There is a Giant shrimp in some of those pictures, are those the fan shrimps?


----------



## AquaNekoMobile (Feb 26, 2010)

Have those amanos cleaned up all the BBA in the tank? How much did you pay for those and where did you buy your from?

I've got some BBA and thinking I may have a single or a pair have a go at it. Anyone renting amanos out?


----------



## killer007 (Feb 10, 2010)

DreamProductions said:


> There is a Giant shrimp in some of those pictures, are those the fan shrimps?


hahahhah good eye...
yes...its fan shrimps...
he always do some filter job @[email protected]
like always stay there and filter the water for food


----------



## killer007 (Feb 10, 2010)

AquaNekoMobile said:


> Have those amanos cleaned up all the BBA in the tank? How much did you pay for those and where did you buy your from?
> 
> I've got some BBA and thinking I may have a single or a pair have a go at it. Anyone renting amanos out?

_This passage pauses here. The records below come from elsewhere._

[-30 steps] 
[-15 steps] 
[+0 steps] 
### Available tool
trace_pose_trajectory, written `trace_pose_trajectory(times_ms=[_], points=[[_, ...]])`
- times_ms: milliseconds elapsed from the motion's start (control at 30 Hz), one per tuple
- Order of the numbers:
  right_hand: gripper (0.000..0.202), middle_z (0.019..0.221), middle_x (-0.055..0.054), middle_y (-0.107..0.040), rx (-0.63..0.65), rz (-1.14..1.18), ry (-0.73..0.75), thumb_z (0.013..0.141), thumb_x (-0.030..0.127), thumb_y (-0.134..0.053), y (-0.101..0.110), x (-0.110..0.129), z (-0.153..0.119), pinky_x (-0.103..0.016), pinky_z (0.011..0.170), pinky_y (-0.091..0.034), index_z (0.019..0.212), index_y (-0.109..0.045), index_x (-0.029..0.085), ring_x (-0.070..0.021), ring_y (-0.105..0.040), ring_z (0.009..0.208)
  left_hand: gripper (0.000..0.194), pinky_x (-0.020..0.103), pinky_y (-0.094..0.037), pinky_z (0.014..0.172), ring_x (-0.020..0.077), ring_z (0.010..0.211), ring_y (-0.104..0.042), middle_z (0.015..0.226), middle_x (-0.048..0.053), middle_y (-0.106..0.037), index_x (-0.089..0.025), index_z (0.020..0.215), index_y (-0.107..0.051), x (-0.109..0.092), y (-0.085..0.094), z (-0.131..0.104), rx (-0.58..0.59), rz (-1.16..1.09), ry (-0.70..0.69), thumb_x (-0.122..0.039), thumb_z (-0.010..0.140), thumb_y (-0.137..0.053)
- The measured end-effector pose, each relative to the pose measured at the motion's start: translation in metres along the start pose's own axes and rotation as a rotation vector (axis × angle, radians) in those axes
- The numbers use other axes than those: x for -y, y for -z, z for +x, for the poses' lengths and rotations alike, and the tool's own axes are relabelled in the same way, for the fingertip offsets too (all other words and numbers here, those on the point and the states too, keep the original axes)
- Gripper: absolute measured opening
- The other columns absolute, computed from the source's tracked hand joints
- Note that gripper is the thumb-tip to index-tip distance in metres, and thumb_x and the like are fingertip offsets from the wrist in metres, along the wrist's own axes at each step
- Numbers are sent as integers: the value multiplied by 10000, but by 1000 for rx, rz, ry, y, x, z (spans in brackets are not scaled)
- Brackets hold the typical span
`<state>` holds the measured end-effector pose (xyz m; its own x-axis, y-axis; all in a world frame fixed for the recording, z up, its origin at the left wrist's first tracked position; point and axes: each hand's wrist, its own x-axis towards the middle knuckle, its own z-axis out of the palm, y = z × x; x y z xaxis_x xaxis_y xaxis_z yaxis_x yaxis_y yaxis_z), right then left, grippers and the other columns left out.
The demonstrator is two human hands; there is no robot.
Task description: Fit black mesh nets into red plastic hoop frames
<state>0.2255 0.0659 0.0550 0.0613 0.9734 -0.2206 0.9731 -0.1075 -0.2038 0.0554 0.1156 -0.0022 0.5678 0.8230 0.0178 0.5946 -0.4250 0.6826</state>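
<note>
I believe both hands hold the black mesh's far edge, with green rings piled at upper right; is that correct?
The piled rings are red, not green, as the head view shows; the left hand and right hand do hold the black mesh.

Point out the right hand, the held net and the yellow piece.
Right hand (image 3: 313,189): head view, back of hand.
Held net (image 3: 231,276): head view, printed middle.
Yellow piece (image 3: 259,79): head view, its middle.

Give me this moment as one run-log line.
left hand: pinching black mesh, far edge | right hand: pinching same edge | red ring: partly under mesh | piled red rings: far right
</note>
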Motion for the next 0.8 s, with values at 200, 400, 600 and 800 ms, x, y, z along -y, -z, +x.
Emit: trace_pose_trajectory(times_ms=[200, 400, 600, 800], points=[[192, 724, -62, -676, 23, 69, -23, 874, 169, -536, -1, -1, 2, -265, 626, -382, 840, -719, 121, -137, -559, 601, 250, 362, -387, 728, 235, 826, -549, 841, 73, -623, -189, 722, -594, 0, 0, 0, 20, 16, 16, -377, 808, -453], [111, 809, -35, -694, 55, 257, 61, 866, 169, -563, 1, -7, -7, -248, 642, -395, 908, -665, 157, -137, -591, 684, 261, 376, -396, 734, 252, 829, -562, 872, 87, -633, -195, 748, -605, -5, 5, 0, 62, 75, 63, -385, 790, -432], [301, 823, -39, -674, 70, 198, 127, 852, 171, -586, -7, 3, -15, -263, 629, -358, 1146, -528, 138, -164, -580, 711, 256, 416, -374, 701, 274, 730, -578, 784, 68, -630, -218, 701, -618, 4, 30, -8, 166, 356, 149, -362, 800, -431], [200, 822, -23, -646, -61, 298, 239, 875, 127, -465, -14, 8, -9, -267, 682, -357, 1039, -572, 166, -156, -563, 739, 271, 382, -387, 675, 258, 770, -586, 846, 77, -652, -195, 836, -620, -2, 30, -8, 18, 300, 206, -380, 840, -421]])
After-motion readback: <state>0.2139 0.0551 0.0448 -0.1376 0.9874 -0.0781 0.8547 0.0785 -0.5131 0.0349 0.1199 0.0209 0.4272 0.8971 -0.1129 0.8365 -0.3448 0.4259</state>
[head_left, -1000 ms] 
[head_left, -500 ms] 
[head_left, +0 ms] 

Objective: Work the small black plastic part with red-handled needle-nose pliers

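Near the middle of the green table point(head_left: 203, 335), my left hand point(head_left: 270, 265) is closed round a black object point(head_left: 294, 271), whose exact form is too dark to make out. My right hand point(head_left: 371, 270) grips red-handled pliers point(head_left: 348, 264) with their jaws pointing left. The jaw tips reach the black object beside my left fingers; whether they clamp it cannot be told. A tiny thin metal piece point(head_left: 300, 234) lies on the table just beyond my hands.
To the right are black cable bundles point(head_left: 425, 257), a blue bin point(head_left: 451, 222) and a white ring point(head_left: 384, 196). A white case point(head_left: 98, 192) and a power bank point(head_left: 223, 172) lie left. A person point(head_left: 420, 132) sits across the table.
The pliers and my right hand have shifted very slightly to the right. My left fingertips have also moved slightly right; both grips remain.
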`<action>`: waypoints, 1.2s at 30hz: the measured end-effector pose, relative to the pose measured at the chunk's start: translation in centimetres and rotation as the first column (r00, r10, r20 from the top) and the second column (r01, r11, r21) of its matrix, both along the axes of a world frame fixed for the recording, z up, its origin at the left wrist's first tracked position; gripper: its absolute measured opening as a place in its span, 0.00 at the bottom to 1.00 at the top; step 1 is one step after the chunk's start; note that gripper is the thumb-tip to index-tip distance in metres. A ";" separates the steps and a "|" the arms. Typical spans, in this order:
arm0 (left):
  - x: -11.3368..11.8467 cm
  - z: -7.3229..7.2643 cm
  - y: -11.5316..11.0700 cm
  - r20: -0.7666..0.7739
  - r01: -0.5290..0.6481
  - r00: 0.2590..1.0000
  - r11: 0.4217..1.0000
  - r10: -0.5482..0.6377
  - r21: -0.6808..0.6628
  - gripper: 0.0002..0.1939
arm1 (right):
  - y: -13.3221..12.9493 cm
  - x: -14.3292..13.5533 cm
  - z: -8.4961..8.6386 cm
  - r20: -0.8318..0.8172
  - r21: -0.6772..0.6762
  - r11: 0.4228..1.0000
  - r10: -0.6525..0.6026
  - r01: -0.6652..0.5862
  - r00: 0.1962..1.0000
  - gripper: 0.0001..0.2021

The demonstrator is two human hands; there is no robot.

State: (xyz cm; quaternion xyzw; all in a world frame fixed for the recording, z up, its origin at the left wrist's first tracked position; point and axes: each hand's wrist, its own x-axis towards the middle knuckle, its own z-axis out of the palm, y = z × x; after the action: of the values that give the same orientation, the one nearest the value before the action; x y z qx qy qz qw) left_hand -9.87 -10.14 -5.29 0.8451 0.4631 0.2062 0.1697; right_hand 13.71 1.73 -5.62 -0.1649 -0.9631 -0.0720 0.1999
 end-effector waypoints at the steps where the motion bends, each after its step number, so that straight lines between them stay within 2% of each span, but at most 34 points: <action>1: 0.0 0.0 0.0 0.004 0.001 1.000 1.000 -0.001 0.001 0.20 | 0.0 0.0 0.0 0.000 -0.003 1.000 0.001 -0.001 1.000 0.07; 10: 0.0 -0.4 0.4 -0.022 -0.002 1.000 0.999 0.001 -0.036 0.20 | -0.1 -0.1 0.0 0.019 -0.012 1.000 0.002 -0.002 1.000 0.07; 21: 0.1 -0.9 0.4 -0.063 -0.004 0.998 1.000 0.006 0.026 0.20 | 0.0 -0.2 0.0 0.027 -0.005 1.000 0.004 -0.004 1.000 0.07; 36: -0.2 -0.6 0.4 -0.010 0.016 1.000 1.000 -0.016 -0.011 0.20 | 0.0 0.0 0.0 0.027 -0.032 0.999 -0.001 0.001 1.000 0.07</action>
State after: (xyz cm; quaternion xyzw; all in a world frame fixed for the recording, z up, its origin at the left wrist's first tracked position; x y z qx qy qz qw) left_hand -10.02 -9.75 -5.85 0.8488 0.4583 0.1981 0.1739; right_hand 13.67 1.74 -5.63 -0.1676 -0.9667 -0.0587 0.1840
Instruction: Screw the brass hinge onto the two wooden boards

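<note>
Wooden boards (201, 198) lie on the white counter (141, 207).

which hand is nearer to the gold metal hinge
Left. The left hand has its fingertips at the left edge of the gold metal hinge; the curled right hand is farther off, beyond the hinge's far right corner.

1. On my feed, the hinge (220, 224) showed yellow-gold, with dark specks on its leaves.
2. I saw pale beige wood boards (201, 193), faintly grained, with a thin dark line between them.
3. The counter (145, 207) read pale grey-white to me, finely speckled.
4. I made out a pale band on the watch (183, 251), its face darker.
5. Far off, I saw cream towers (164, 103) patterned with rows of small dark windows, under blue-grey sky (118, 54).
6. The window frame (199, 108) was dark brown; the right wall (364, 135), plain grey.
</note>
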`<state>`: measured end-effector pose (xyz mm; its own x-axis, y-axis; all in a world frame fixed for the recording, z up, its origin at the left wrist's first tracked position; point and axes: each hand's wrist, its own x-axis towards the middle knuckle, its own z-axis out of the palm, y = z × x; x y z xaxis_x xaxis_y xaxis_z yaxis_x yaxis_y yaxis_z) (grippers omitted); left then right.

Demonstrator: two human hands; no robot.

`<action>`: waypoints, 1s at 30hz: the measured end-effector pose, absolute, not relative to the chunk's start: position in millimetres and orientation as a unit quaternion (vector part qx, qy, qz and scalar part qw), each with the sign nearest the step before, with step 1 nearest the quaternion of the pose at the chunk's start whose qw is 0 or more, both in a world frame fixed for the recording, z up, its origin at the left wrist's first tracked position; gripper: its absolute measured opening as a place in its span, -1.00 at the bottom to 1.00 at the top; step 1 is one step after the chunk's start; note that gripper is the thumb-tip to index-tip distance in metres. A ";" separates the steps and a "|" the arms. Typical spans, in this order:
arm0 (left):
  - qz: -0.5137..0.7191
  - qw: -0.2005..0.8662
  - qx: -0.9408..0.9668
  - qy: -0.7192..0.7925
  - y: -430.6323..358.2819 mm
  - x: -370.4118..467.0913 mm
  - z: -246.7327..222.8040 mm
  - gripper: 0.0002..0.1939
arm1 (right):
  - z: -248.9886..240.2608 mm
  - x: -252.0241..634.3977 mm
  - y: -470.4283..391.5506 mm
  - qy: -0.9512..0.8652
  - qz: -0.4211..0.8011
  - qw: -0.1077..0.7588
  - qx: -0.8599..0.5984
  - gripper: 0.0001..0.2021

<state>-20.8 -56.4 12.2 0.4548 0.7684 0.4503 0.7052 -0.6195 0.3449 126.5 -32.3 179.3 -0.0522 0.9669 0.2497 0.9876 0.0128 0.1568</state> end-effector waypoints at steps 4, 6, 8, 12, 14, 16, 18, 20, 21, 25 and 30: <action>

NONONO!!! POOR JOB hahahaha
@[email protected] actually from what i see they never clean it...
i heard you have to stave them almost to death, so they will eat it at last...
they are very picky and get the easy algae first

>.< i got it from BA, they where like $10 for 4....
and the stupid part is after a week, they have a sale...and drop price to $2 for 3...
i was like [email protected]@...

so if you want some, its good idea to wait for sale...
just check the sale price online at the BA website...sometimes they post ads there...


----------



## arktixan (Mar 30, 2010)

What's that blue shrimp I see?... I think i want it!.

amazing tank sir!


----------



## Joeee (Apr 3, 2010)

You should try and get some more of the ADA stuff and sell it on these forums for more. xD


----------



## killer007 (Feb 10, 2010)

arktixan said:


> What's that blue shrimp I see?... I think i want it!.
> 
> amazing tank sir!


hahahhaha >.< very very good eye hahahahah
i tried to hide them inside my CRS tank   

ah...its blueberry shrimps....
its another color morph like cherry and green shrimps
i very like those one too >.< 
very pretty...


----------



## killer007 (Feb 10, 2010)

Joeee said:


> You should try and get some more of the ADA stuff and sell it on these forums for more. xD


hahhahah T.T but its too expansive
>.< its like $80 for the biggest bag...
those soil and shrimps almost make me bankrupt hahahahaha


----------



## arktixan (Mar 30, 2010)

killer007 said:


> hahahhaha >.< very very good eye hahahahah
> i tried to hide them inside my CRS tank
> 
> ah...its blueberry shrimps....
> ...


Is that so? I like them  along with the blue pearls... I may have to setup a tank one day with then...


----------



## arktixan (Mar 30, 2010)

killer007 said:


> hahhahah T.T but its too expansive
> >.< its like $80 for the biggest bag...
> those soil and shrimps almost make me bankrupt hahahahaha


File for Bankruptcy


----------



## killer007 (Feb 10, 2010)

hahahah yesyes
@[email protected] i think blue pearls is same as blueberry, just the color is intense for blueberry
but i am not 100% sure hahahaha



arktixan said:


> Is that so? I like them  along with the blue pearls... I may have to setup a tank one day with then...


----------



## killer007 (Feb 10, 2010)

soon, very very soon ahhahahaha



arktixan said:


> File for Bankruptcy


----------



## Beijing08 (Jul 19, 2010)

Hey how would you vacuum the ADA soil?
Say your shrimps reproduce and cover the tank..wouldn't the gravel vacuuming become difficult for this type of set up?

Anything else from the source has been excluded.